Metrics tracking individual GameServer instances and their lifecycle.

agones_gameservers_count

Type: Gauge
Description: Current number of GameServers by state
Labels:
  • type - GameServer state: Creating, Starting, Scheduled, RequestReady, Ready, Shutdown, Error, Unhealthy, Reserved, Allocated
  • fleet_name - Name of the parent Fleet (or none for standalone GameServers)
  • namespace - Kubernetes namespace
Example queries:
# Total ready GameServers
agones_gameservers_count{type="Ready"}

# Allocated GameServers in a specific fleet
agones_gameservers_count{type="Allocated", fleet_name="my-fleet", namespace="default"}

# Total GameServers across all states
sum(agones_gameservers_count)

agones_gameservers_total

Type: Counter
Description: Total count of GameServer state transitions (incremented each time a GameServer changes state)
Labels:
  • type - State transitioned to
  • fleet_name - Parent Fleet name
  • namespace - Kubernetes namespace
Example queries:
# Rate of GameServers entering Ready state
rate(agones_gameservers_total{type="Ready"}[5m])

# Error rate per fleet
rate(agones_gameservers_total{type="Error"}[5m]) by (fleet_name)
Unlike agones_gameservers_count (gauge), agones_gameservers_total is a counter that only increases, making it ideal for calculating rates of state transitions.

agones_gameserver_state_duration

Type: Histogram
Description: Time (in seconds) that GameServers spend in each state
Labels:
  • type - GameServer state
  • fleet_name - Parent Fleet name
  • namespace - Kubernetes namespace
Buckets: 0, 1, 2, 4, 8, 16, 32, 64, 128, 256, 512, 1024, 2048, 4096, 8192, 16384 seconds Example queries:
# Average time in Ready state
sum(rate(agones_gameserver_state_duration_sum{type="Ready"}[5m])) /
sum(rate(agones_gameserver_state_duration_count{type="Ready"}[5m]))

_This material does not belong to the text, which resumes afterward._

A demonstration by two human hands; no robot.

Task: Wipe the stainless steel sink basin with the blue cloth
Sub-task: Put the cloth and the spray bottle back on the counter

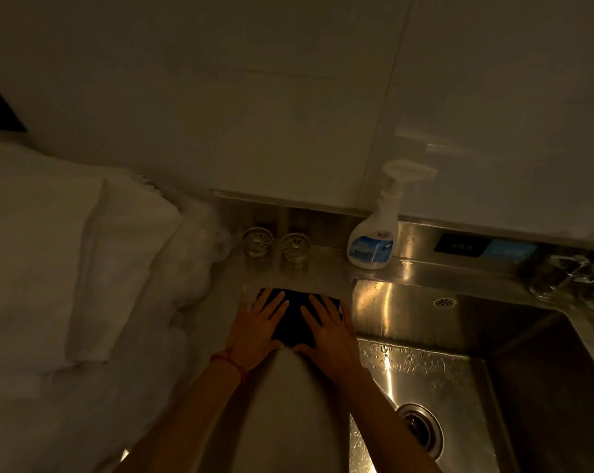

# 95th percentile time in Starting state
histogram_quantile(0.95, 
  sum(rate(agones_gameserver_state_duration_bucket{type="Starting"}[5m])) by (le)
)

agones_gameserver_player_connected_total

Type: Gauge
Description: Current number of players connected (requires PlayerTracking feature)
Labels:
  • fleet_name - Parent Fleet name
  • name - GameServer name
  • namespace - Kubernetes namespace

agones_gameserver_player_capacity_total

Type: Gauge
Description: Available player capacity (max - current) per GameServer
Labels:
  • fleet_name - Parent Fleet name
  • name - GameServer name
  • namespace - Kubernetes namespace

Fleet Metrics

Metrics for Fleet resources and replica management.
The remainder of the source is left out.